El aspecto básico de esta segunda fase es, pues, seleccionar la idea o ideas principales e ideas secundarias, pero ¿cómo seleccionarlas sin equivocarnos? Es evidente que la selección de los contenido principales depende del análisis de los conocimientos previos existentes, no obstante existen dos claves para llevar a cabo esta selección: 1) desde la perspectiva del autor del texto que, aunque, en ocasiones, dichas ideas principales aparecen implícitas, normalmente, se explicitan en forma de llaves o indicadores, tales como cambios en el tamaño o tipo de letra, señales gráficas (negritas, cursivas, entrecomillados), soportes gráficos complementarios (anotaciones al margen o textos a pie de página), y 2) que desde la perspectiva del lector, se refiere al uso de la técnica de la autointerrogación sobre la base de las anotaciones realizada al margen a lo largo de la lectura en profundidad.
Solo entonces y no antes, estamos en disposición de proceder al subrayado de la/s idea/s principal/es seleccionadas, así como señalar, por ejemplo, entre paréntesis, los fragmentos complementarios o ideas secundarias, que enriquecen el contenido principal.

La elaboración de todos los aspectos anteriormente indicados permite: 1) el desarrollo de un esquema, o bien un mapa conceptual sobre el contenido trabajado, y 2) la realización de un resumen consecuente acerca del mismo.

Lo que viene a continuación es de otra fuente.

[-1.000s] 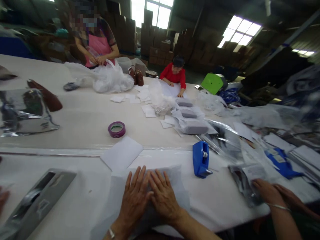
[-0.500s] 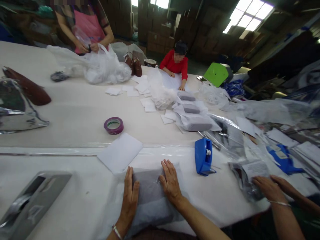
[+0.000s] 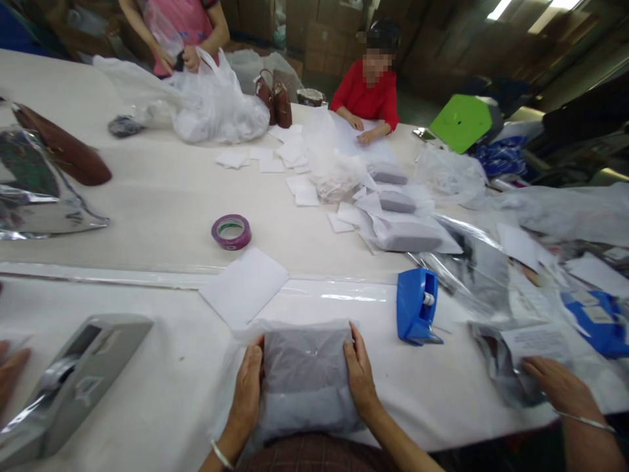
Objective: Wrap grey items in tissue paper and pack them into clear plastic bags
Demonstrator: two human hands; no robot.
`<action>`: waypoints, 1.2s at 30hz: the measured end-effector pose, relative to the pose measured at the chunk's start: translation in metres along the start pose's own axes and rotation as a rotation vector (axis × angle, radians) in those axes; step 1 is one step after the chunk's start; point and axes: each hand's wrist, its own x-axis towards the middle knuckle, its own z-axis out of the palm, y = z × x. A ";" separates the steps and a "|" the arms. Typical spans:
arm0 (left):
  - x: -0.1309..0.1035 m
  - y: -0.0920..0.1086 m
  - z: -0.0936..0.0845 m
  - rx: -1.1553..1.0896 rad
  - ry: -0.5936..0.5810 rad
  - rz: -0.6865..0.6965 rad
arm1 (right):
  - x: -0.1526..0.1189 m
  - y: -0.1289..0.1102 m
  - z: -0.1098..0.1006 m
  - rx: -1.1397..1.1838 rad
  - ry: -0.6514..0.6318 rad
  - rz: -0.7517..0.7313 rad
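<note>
A grey bundle in thin translucent wrapping lies flat on the white table, close to my body. My left hand grips its left edge, thumb on top. On the opposite edge my right hand holds it the same way, with the fingers partly hidden behind the side. Beyond the bundle's upper left corner is a white sheet. The blue tape dispenser stands to the right of my right hand.
A purple tape roll lies past the sheet. At left is a grey device. Wrapped packages lie at the back right. A co-worker's hand touches a plastic packet at right; another hand shows at far left.
My right hand has moved from the bundle's top to its right edge, and my left hand has closed on the left edge. The view has tilted down. A co-worker's hand has appeared at far left.
</note>
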 end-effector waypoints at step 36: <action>0.006 0.011 -0.067 1.066 -0.052 0.518 | -0.033 -0.061 -0.039 -0.360 0.028 -0.684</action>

Los esquemas, de los cuales cabe destacar, entre otros, lo esquemas de sangrado, de llaves o de barras, facilitan la organización debidamente jerarquizada de la información, siguiendo un orden establecido de mayor a menor entidad conceptual.
Los mapas conceptuales, por su parte, son, igualmente, señales o indicadores visuales de las unidades conceptuales, enlazadas mediante líneas o flechas que las relacionan.

A partir del esquema o mapa conceptual, es posible elaborar un resumen del contenido, el cual consiste en unir las ideas seleccionadas anteriormente de forma narrativa, realizado con nuestras propias palabras, favoreciendo un formato propio.
La tercera y última fase está constituida por el proceso de recuperación de la información, en el cual la memoria de trabajo ejerce una labor principal de mediación en relación con el contenido codificado en la memoria permanente, que cumple dos finalidades básicas: 1) recuperar la información codificada, y, 2) profundizar dichos conceptos en niveles semánticos de cada vez mayor profundidad. Este proceso se desarrolla a partir de las señales o signos gráfico- visuales, expresados en el esquema desarrollado, a través del cual, la memoria de trabajo facilita el acceso o recuerdo de la información narrativa (resumen) codificado y, al hacerlo así, por medio del repaso, ésta adquiere cada vez mayores niveles de profundidad significativa en la memoria permanente, donde permanecerán las huellas de aprendizaje, siguiendo un proceso circular.